Write each line below back out exactly, omitting its pictures.

**** Dataset content ****

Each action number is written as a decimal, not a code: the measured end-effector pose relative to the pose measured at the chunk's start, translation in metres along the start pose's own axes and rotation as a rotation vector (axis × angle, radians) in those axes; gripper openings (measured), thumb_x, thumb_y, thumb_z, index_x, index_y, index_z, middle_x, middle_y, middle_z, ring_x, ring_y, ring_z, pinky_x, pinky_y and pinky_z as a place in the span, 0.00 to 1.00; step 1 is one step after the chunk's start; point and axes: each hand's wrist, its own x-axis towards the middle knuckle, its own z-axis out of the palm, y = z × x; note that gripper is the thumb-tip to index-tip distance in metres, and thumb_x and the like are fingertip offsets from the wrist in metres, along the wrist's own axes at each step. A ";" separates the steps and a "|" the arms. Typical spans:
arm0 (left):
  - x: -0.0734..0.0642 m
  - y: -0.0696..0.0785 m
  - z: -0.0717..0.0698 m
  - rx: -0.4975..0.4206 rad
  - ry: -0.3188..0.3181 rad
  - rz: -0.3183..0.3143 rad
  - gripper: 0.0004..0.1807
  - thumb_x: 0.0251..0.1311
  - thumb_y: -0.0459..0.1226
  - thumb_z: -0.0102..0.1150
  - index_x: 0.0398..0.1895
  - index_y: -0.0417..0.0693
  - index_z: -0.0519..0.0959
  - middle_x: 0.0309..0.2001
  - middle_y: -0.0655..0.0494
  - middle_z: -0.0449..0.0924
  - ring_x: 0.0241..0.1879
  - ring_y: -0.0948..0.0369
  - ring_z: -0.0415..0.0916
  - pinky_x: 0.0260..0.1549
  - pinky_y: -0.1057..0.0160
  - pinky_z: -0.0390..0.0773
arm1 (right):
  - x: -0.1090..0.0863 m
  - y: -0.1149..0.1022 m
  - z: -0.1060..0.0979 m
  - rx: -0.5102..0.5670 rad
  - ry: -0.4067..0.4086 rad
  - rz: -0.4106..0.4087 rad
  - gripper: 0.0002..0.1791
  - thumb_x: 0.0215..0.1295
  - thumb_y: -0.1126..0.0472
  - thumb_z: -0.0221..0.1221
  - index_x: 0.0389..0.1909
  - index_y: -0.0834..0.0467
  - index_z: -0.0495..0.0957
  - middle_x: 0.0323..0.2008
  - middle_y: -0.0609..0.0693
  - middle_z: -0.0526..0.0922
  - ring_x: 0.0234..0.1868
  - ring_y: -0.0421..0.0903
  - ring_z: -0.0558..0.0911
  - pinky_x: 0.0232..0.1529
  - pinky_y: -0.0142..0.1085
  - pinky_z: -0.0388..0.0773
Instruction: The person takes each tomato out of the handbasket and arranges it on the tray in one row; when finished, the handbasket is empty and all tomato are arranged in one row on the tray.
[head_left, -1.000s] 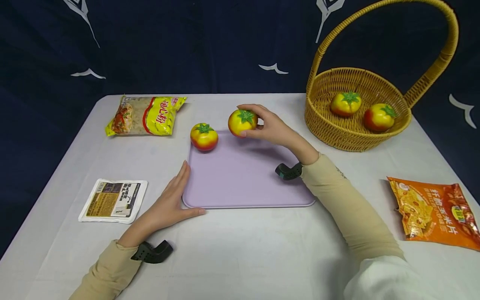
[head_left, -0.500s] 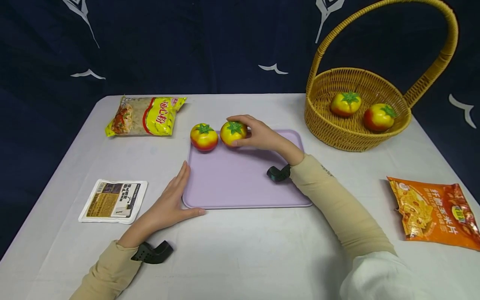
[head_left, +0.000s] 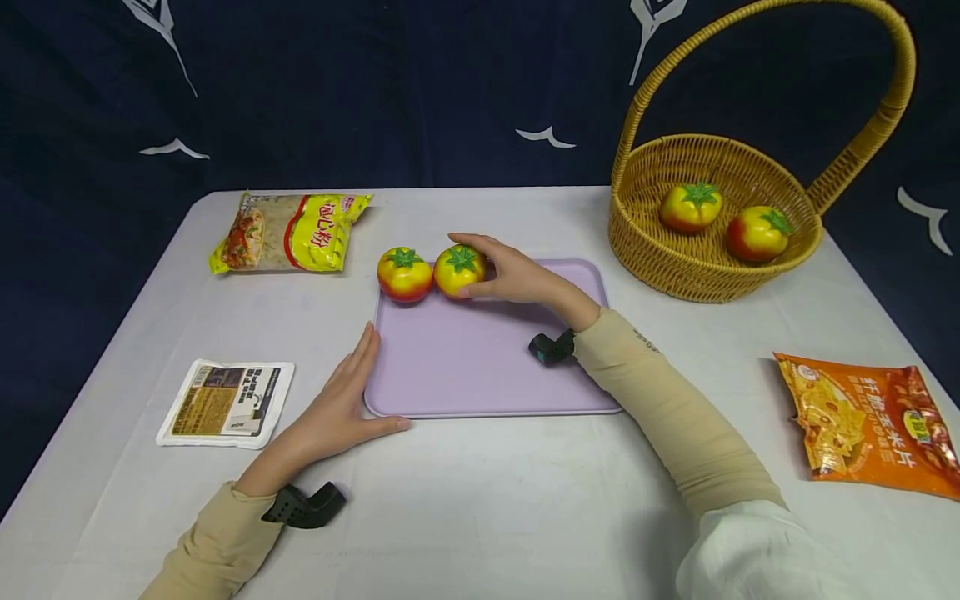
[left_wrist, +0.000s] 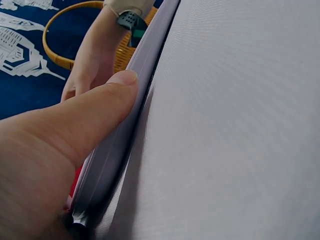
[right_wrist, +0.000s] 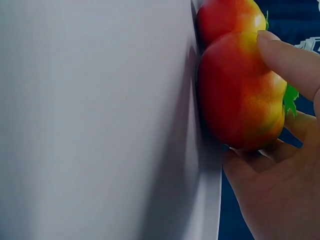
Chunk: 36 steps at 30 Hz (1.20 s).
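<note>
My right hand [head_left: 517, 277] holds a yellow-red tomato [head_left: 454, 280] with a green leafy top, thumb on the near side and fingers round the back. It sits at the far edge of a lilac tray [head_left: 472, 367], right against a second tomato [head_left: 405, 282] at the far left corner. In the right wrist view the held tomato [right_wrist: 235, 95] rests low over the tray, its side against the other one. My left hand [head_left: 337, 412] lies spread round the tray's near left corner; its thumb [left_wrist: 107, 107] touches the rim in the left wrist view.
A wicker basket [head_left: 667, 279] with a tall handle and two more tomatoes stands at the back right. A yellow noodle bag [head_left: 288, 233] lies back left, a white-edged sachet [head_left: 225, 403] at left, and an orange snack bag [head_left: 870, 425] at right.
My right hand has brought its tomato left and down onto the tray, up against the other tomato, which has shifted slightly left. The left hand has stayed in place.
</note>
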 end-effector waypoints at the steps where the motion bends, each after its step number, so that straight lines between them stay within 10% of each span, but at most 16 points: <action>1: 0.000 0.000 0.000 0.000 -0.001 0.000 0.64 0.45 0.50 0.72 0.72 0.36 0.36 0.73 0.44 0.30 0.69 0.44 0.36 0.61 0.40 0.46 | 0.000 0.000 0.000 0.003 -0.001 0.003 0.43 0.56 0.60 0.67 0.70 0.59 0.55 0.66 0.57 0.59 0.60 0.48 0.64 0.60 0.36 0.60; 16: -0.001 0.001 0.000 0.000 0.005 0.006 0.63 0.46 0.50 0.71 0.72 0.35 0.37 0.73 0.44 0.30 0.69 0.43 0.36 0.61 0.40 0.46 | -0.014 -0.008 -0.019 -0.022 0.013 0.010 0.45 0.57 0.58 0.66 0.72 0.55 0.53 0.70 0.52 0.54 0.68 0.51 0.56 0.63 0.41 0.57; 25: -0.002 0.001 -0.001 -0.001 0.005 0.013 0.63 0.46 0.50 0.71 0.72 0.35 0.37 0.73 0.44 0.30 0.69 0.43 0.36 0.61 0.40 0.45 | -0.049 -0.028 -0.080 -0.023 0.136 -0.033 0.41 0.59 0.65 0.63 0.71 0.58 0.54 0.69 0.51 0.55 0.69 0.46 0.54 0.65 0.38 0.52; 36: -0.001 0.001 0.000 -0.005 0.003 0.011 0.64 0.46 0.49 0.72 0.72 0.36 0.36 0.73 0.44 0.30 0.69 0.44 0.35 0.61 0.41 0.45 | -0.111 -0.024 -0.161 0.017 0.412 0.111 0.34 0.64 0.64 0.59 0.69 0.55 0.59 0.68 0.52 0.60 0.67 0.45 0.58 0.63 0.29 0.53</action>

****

*Task solution*:
Each action number is written as a decimal, not a code: the measured end-effector pose relative to the pose measured at the chunk's start, translation in metres along the start pose's own axes and rotation as a rotation vector (axis × angle, radians) in those axes; gripper openings (measured), thumb_x, thumb_y, thumb_z, index_x, index_y, index_z, middle_x, middle_y, middle_z, ring_x, ring_y, ring_z, pinky_x, pinky_y and pinky_z as a place in the span, 0.00 to 1.00; step 1 is one step after the chunk's start; point and axes: each hand's wrist, its own x-axis towards the middle knuckle, its own z-axis out of the palm, y = z × x; note that gripper is the thumb-tip to index-tip distance in metres, and thumb_x and the like are fingertip offsets from the wrist in metres, along the wrist's own axes at each step. A ";" separates the steps and a "|" the arms. Typical spans:
arm0 (left):
  - x: -0.0734..0.0642 m
  - y: -0.0696..0.0785 m
  - z: -0.0717..0.0698 m
  - rx: -0.4975..0.4206 rad
  - ry: -0.3188..0.3181 rad
  - rz: -0.3183..0.3143 rad
  - gripper: 0.0004..0.1807
  - thumb_x: 0.0251..0.1311
  - thumb_y: -0.0459..0.1226
  - thumb_z: -0.0102..0.1150
  - index_x: 0.0398..0.1895
  - index_y: -0.0417..0.0693
  - index_z: -0.0519..0.0959
  - middle_x: 0.0309..0.2001
  - middle_y: -0.0655..0.0494
  - middle_z: -0.0449..0.0924
  - ring_x: 0.0241..0.1879
  - ring_y: -0.0948..0.0369
  - ring_z: -0.0415..0.0916
  - pinky_x: 0.0260..0.1549
  - pinky_y: -0.1057..0.0160
  - pinky_z: -0.0390..0.0773
arm1 (right):
  - x: -0.1090..0.0863 m
  - y: -0.1149..0.1022 m
  - z: -0.1060..0.0979 m
  - rx: -0.5102..0.5670 rad
  - ry: -0.4067..0.4086 rad
  - rz: -0.4106..0.4087 rad
  - gripper: 0.0002..0.1791
  - thumb_x: 0.0215..0.1295
  - thumb_y: -0.1126..0.0472
  - thumb_z: -0.0221..0.1221
  - index_x: 0.0389..0.1909
  - index_y: -0.0834..0.0467
  - index_z: -0.0495..0.0957
  - middle_x: 0.0323..0.2008
  - middle_y: -0.0609..0.0693
  - middle_z: -0.0526..0.0922
  - ring_x: 0.0234..0.1868
  - ring_y: -0.0421..0.0903
  - ring_z: -0.0558..0.0911
  - pinky_x: 0.0232..0.1529
  - pinky_y: -0.0142..0.1085
  - pinky_z: -0.0388..0.0773
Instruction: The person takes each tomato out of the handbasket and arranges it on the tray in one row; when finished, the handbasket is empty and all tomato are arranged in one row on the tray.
[head_left, -1.000s] 
[head_left, -0.500s] 
[head_left, +0.000s] 
[left_wrist, +0.000s] 
[right_wrist, +0.000s] 
Chunk: 36 steps at 30 Hz (1.20 s).
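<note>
My right hand [head_left: 517, 277] holds a yellow-red tomato [head_left: 454, 280] with a green leafy top, thumb on the near side and fingers round the back. It sits at the far edge of a lilac tray [head_left: 472, 367], right against a second tomato [head_left: 405, 282] at the far left corner. In the right wrist view the held tomato [right_wrist: 235, 95] rests low over the tray, its side against the other one. My left hand [head_left: 337, 412] lies spread round the tray's near left corner; its thumb [left_wrist: 107, 107] touches the rim in the left wrist view.
A wicker basket [head_left: 667, 279] with a tall handle and two more tomatoes stands at the back right. A yellow noodle bag [head_left: 288, 233] lies back left, a white-edged sachet [head_left: 225, 403] at left, and an orange snack bag [head_left: 870, 425] at right.
My right hand has brought its tomato left and down onto the tray, up against the other tomato, which has shifted slightly left. The left hand has stayed in place.
</note>
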 end-effector waypoints at the steps where the motion bends, each after its step number, so that straight lines between them stay within 10% of each span, but at most 16 points: <action>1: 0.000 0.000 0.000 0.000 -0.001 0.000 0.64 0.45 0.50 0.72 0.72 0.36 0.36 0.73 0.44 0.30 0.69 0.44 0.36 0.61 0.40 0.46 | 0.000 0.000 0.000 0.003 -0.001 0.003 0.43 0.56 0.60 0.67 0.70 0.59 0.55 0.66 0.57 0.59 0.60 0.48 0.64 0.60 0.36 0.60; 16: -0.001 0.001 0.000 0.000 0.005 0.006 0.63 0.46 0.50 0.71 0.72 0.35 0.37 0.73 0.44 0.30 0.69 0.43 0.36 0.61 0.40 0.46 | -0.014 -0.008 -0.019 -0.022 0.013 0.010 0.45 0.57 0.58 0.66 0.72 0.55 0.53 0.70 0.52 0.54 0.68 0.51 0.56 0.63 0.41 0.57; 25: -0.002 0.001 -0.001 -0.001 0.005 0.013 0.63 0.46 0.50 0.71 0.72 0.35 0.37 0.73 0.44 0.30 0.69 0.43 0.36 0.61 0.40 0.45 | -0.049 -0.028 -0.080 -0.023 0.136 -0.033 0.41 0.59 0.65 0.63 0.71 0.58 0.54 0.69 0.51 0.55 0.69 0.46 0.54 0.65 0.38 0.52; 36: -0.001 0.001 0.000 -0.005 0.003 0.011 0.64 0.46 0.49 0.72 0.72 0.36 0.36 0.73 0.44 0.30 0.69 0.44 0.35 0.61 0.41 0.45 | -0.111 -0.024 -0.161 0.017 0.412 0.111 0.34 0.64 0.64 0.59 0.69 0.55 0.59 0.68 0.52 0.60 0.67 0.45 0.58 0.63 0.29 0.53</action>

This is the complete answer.